* TASK BRIEF:
Reproduce exactly, and only, the lines running from the start of the entries below to the line containing "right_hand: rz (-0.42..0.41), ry".

*** EXTRACTED ENTRIES Section Begins ***

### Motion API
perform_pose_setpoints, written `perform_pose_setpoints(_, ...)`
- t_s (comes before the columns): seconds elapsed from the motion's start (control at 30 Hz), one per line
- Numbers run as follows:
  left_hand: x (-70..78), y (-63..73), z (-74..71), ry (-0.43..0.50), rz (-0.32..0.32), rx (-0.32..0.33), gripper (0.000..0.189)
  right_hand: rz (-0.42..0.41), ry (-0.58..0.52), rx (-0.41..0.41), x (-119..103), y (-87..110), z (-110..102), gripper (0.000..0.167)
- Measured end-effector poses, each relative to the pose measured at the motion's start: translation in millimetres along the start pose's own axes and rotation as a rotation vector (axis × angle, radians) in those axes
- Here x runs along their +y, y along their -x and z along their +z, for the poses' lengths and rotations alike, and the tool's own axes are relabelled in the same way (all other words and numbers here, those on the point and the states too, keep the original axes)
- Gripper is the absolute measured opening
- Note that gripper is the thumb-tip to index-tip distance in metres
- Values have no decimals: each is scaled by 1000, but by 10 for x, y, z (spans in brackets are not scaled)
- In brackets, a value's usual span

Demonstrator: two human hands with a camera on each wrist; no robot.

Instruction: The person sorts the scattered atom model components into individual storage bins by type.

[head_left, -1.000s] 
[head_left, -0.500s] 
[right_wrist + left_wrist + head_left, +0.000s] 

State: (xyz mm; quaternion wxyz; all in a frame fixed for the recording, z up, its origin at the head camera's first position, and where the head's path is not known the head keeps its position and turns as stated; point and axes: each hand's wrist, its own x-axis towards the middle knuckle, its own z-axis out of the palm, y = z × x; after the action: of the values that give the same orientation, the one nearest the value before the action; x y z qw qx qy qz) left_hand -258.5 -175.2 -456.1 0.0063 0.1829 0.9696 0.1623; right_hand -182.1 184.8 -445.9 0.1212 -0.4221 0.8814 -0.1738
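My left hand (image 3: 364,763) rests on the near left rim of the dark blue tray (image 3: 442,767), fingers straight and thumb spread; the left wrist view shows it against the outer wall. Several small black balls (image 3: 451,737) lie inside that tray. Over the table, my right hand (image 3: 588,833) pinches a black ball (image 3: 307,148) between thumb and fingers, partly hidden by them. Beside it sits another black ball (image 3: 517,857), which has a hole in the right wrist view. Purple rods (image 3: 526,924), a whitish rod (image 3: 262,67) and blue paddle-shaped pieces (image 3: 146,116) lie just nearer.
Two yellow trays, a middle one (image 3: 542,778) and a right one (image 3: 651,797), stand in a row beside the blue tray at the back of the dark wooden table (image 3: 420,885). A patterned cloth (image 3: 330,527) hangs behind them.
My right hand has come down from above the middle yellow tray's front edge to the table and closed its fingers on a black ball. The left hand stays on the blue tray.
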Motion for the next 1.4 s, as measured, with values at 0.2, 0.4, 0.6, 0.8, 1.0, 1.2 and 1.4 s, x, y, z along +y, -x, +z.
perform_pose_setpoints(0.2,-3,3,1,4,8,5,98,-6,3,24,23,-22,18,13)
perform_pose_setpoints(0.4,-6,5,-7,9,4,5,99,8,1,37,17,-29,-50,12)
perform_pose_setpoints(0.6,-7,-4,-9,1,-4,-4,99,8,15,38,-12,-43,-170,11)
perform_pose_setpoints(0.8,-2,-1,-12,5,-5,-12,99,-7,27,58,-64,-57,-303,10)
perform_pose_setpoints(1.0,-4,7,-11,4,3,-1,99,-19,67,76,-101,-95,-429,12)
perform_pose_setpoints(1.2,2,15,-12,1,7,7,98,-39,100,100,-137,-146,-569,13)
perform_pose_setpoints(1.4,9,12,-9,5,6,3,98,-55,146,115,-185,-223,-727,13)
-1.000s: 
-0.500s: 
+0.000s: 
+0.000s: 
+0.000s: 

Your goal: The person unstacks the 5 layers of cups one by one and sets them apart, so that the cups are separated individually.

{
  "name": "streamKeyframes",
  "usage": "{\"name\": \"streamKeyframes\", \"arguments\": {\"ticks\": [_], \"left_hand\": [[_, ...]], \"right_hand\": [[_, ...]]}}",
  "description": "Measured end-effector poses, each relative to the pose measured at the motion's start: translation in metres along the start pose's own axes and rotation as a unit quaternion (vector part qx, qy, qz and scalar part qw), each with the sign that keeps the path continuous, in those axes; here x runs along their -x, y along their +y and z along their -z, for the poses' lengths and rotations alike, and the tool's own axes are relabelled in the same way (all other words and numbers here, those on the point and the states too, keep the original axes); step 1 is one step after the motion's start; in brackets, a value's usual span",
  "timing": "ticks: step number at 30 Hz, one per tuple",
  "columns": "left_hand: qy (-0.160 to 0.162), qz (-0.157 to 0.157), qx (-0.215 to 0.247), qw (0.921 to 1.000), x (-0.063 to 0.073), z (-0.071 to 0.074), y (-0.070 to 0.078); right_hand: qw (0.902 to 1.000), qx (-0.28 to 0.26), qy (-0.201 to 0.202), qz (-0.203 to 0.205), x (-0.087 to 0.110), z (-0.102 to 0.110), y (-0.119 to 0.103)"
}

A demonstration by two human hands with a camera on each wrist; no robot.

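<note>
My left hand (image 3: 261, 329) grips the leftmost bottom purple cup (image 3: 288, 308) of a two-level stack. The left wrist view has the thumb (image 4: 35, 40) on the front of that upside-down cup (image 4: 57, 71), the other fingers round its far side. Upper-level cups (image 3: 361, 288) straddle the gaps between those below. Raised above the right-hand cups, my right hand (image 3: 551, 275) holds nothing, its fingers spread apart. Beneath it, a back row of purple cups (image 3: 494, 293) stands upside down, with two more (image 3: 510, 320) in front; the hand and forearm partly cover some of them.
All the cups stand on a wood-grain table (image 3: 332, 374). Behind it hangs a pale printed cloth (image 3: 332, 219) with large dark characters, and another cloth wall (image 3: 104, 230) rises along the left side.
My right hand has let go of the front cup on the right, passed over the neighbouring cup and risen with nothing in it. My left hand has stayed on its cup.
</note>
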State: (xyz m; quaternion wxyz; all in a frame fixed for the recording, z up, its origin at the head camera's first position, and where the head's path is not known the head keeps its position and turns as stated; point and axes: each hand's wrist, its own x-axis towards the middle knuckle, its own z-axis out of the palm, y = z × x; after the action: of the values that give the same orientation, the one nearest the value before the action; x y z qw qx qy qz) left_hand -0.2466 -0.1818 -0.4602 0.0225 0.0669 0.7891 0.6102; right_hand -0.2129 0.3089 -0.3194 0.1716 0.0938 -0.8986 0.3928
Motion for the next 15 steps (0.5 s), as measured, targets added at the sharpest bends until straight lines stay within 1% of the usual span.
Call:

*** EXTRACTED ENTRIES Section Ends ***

* EXPECTED ANSWER:
### Motion API
perform_pose_setpoints, written `perform_pose_setpoints(_, ...)`
- t_s (comes before the columns): seconds elapsed from the motion's start (control at 30 Hz), one per line
- Numbers run as follows:
  left_hand: x (-70..78), y (-63..73), z (-74..71), ry (-0.43..0.50), rz (-0.32..0.32), rx (-0.32..0.33), gripper (0.000..0.189)
  right_hand: rz (-0.42..0.41), ry (-0.58..0.52), rx (-0.41..0.41), x (-119..103), y (-87..110), z (-110..102), gripper (0.000..0.167)

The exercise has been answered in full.